Like many other large cities of the world, Delhi suffers from urbanization problems such as pollution, traffic congestion and scarcity of resources. The rapid development and urbanization of Delhi and surrounding areas coupled with the high average income of the populace has largely eclipsed socio-cultural traits that once represented the city.

This article contains Indic text. Without proper rendering support, you may see question marks or boxes, misplaced vowels or missing conjuncts instead of Indic text.


The etymology of "Delhi" is uncertain. The most common view is that the name originates from Raja Dhilu, a king who reigned in the first century B.C.E., and that the various names by which it has been known (Dilhika, Delhi, Dehli, Dilli, and Dhilli) have been corruptions of the king’s name. One of the most ancient names for Delhi is Dilhaka. Some historians believe that the name is derived from Dilli, a corruption of dehleez or dehali—Hindustani for 'threshold'—and symbolic of city as a gateway to the Indo-Gangetic Plain.[1]

A popular etymology for Dehli comes from the legend of the king Anangapala II, who attempted to erect a pillar on the head of the King of Snakes (Vasuki), an action that would guarantee the permanence of his dynasty.
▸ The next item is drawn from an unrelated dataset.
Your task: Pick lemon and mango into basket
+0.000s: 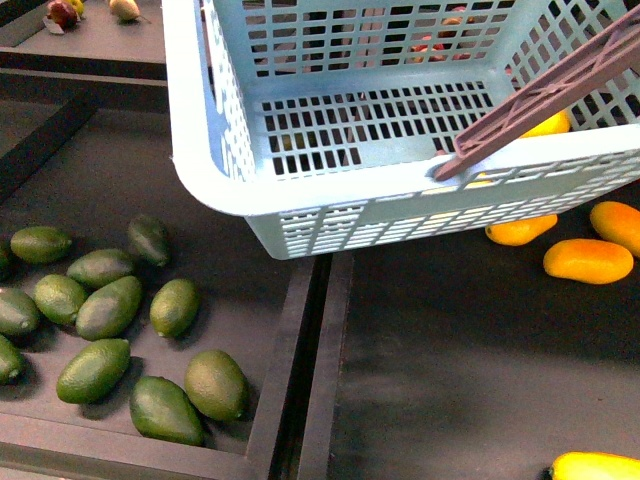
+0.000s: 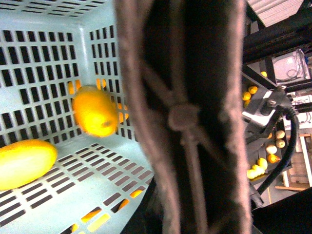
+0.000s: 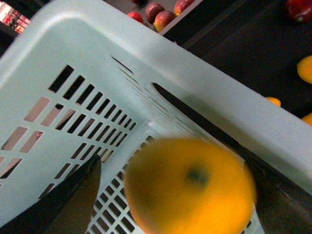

He doubted the pillar was being put in the correct location, so he had it withdrawn. Upon removal of the pillar, the blood of the snake was found on it, so he had it replaced. Nevertheless, because of Anangapala’s lack of confidence, the pillar and his kingdom were thereafter considered dhilla, that is, ‘loose.’[1]


At 72.5 m (238 ft), the Qutub Minar is the world's tallest brick minaret.[2]
Red Fort in Old Delhi

Human habitation was probably present in and around Delhi during the second millennium B.C.E. and before, as evidenced by archaeological relics.[3] The city is believed to be the site of Indraprastha, (built c. 1400 B.C.E.) the legendary capital of the Pandavas in the Indian epic Mahabharata.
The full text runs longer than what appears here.